Requirement: Please print the whole of the listing that follows exactly.

Data extract:
○ ○ ○ ○ ○ ○ ○

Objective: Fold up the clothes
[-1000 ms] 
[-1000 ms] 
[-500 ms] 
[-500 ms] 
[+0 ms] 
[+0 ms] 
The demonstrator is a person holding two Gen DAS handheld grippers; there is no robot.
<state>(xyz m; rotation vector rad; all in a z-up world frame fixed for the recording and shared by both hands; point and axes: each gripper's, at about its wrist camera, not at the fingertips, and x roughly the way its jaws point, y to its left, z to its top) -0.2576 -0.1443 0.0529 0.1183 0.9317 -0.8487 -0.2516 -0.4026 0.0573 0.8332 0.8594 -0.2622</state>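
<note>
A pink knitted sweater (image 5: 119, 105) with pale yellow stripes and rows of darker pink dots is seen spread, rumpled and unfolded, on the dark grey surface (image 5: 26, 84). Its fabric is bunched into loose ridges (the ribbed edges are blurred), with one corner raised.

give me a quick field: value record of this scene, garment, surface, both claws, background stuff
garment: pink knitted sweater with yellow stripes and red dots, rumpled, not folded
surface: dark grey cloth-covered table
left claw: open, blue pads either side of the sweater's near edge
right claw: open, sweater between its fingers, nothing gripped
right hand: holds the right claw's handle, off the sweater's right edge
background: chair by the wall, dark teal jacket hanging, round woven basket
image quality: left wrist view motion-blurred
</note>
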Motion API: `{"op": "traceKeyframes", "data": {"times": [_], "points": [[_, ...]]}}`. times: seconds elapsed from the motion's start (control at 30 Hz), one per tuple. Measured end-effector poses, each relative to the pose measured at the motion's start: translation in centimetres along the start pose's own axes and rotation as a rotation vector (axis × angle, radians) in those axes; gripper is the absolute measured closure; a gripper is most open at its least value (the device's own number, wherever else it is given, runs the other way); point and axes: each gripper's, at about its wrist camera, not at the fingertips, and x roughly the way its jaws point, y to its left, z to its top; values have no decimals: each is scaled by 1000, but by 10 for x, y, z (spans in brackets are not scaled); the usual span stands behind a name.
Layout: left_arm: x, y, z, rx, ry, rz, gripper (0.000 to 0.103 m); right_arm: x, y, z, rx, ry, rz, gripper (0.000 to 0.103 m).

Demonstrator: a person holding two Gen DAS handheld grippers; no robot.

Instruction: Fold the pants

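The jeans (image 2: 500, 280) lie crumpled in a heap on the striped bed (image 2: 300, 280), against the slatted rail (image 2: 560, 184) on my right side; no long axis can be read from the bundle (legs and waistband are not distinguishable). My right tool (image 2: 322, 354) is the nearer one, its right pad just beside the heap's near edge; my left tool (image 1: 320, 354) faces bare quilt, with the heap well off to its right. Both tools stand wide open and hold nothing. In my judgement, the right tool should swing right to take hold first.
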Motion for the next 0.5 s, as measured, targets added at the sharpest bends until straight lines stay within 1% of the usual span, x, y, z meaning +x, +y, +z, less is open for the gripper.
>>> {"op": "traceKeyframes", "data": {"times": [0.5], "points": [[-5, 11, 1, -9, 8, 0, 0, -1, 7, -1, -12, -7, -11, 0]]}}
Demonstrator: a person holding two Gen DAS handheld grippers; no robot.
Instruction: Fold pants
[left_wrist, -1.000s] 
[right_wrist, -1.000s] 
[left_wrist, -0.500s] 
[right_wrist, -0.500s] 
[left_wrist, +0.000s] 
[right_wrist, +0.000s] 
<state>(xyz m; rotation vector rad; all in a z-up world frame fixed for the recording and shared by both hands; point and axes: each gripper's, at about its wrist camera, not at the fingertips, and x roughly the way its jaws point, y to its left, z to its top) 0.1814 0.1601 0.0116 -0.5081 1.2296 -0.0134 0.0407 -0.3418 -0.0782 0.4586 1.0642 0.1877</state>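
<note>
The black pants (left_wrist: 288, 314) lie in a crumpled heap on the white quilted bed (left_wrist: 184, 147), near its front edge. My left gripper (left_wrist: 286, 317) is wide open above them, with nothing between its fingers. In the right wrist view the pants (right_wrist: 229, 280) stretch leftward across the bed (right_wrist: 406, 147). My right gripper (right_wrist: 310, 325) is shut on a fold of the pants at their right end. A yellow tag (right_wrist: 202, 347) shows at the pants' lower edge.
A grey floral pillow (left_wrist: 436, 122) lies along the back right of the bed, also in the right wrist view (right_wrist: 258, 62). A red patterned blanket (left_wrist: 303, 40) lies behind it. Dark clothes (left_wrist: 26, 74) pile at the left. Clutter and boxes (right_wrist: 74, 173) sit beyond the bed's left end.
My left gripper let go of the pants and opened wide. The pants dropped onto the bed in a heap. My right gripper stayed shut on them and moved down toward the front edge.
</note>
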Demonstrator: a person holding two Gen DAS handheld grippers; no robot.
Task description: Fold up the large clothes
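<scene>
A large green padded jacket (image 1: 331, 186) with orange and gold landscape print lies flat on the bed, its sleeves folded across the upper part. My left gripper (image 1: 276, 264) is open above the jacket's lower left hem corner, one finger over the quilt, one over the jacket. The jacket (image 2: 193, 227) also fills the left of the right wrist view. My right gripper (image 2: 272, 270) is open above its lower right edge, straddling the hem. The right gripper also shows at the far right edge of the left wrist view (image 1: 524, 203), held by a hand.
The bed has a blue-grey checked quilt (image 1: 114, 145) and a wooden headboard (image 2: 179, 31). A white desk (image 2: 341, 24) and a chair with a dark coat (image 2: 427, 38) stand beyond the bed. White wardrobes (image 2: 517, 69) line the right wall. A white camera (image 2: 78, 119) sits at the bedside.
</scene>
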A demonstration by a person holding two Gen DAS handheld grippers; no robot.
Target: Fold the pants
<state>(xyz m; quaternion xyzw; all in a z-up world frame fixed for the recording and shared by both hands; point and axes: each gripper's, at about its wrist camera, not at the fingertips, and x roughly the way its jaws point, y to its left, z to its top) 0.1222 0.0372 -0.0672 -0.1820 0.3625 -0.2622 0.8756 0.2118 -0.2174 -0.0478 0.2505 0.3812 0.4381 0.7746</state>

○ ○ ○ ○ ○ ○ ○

Answer to this problem:
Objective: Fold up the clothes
[-1000 ms] 
[-1000 ms] 
[-500 ms] 
[-500 ms] 
[+0 ms] 
[+0 ms] 
The demonstrator is a person holding two Gen DAS handheld grippers; there is no robot.
<state>(xyz m; rotation vector rad; all in a z-up world frame fixed for the recording and shared by both hands; point and axes: each gripper's, at about its wrist camera, not at the fingertips, and x roughly the way its jaws point, y to its left, z to its top) -0.2576 -0.1443 0.0529 0.1183 0.9317 -0.8487 -0.2516 -0.4026 0.0573 0.8332 0.8594 -0.2622</state>
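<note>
A pink knitted sweater (image 5: 119, 105) with pale yellow stripes and rows of darker pink dots is seen spread, rumpled and unfolded, on the dark grey surface (image 5: 26, 84). Its fabric is bunched into loose ridges (the ribbed edges are blurred), with one corner raised.

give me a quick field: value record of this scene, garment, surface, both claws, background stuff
garment: pink knitted sweater with yellow stripes and red dots, rumpled, not folded
surface: dark grey cloth-covered table
left claw: open, blue pads either side of the sweater's near edge
right claw: open, sweater between its fingers, nothing gripped
right hand: holds the right claw's handle, off the sweater's right edge
background: chair by the wall, dark teal jacket hanging, round woven basket
image quality: left wrist view motion-blurred
</note>
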Motion API: `{"op": "traceKeyframes", "data": {"times": [_], "points": [[_, ...]]}}`. times: seconds elapsed from the motion's start (control at 30 Hz), one per tuple. Measured end-effector poses, each relative to the pose measured at the motion's start: translation in centimetres along the start pose's own axes and rotation as a rotation vector (axis × angle, radians) in those axes; gripper is the absolute measured closure; a gripper is most open at its least value (the device's own number, wherever else it is given, runs the other way); point and axes: each gripper's, at about its wrist camera, not at the fingertips, and x roughly the way its jaws point, y to its left, z to its top; values have no decimals: each is scaled by 1000, but by 10 for x, y, z (spans in brackets are not scaled); the usual span stands behind a name.
Layout: left_arm: x, y, z, rx, ry, rz, gripper (0.000 to 0.103 m); right_arm: x, y, z, rx, ry, rz, gripper (0.000 to 0.103 m).

Demonstrator: a person holding two Gen DAS handheld grippers; no robot.

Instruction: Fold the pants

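The jeans (image 2: 500, 280) lie crumpled in a heap on the striped bed (image 2: 300, 280), against the slatted rail (image 2: 560, 184) on my right side; no long axis can be read from the bundle (legs and waistband are not distinguishable). My right tool (image 2: 322, 354) is the nearer one, its right pad just beside the heap's near edge; my left tool (image 1: 320, 354) faces bare quilt, with the heap well off to its right. Both tools stand wide open and hold nothing. In my judgement, the right tool should swing right to take hold first.
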Motion for the next 0.5 s, as measured, targets added at the sharpest bends until straight lines stay within 1% of the usual span, x, y, z meaning +x, +y, +z, less is open for the gripper.
>>> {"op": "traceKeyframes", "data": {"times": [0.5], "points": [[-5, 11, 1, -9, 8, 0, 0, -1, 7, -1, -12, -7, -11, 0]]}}
Demonstrator: a person holding two Gen DAS handheld grippers; no robot.
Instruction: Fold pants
[left_wrist, -1.000s] 
[right_wrist, -1.000s] 
[left_wrist, -0.500s] 
[right_wrist, -0.500s] 
[left_wrist, +0.000s] 
[right_wrist, +0.000s] 
<state>(xyz m; rotation vector rad; all in a z-up world frame fixed for the recording and shared by both hands; point and axes: each gripper's, at about its wrist camera, not at the fingertips, and x roughly the way its jaws point, y to its left, z to its top) 0.1814 0.1601 0.0116 -0.5081 1.2296 -0.0134 0.0407 -0.3418 -0.0782 0.4586 1.0642 0.1877</state>
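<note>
The black pants (left_wrist: 288, 314) lie in a crumpled heap on the white quilted bed (left_wrist: 184, 147), near its front edge. My left gripper (left_wrist: 286, 317) is wide open above them, with nothing between its fingers. In the right wrist view the pants (right_wrist: 229, 280) stretch leftward across the bed (right_wrist: 406, 147). My right gripper (right_wrist: 310, 325) is shut on a fold of the pants at their right end. A yellow tag (right_wrist: 202, 347) shows at the pants' lower edge.
A grey floral pillow (left_wrist: 436, 122) lies along the back right of the bed, also in the right wrist view (right_wrist: 258, 62). A red patterned blanket (left_wrist: 303, 40) lies behind it. Dark clothes (left_wrist: 26, 74) pile at the left. Clutter and boxes (right_wrist: 74, 173) sit beyond the bed's left end.
My left gripper let go of the pants and opened wide. The pants dropped onto the bed in a heap. My right gripper stayed shut on them and moved down toward the front edge.
</note>
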Demonstrator: a person holding two Gen DAS handheld grippers; no robot.
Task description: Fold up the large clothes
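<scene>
A large green padded jacket (image 1: 331, 186) with orange and gold landscape print lies flat on the bed, its sleeves folded across the upper part. My left gripper (image 1: 276, 264) is open above the jacket's lower left hem corner, one finger over the quilt, one over the jacket. The jacket (image 2: 193, 227) also fills the left of the right wrist view. My right gripper (image 2: 272, 270) is open above its lower right edge, straddling the hem. The right gripper also shows at the far right edge of the left wrist view (image 1: 524, 203), held by a hand.
The bed has a blue-grey checked quilt (image 1: 114, 145) and a wooden headboard (image 2: 179, 31). A white desk (image 2: 341, 24) and a chair with a dark coat (image 2: 427, 38) stand beyond the bed. White wardrobes (image 2: 517, 69) line the right wall. A white camera (image 2: 78, 119) sits at the bedside.
</scene>
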A demonstration by a person holding two Gen DAS handheld grippers; no robot.
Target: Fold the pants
<state>(xyz m; quaternion xyzw; all in a z-up world frame fixed for the recording and shared by both hands; point and axes: each gripper's, at about its wrist camera, not at the fingertips, and x roughly the way its jaws point, y to its left, z to its top) 0.1222 0.0372 -0.0672 -0.1820 0.3625 -0.2622 0.8756 0.2118 -0.2174 -0.0478 0.2505 0.3812 0.4381 0.7746</state>

There is no more output for this exercise.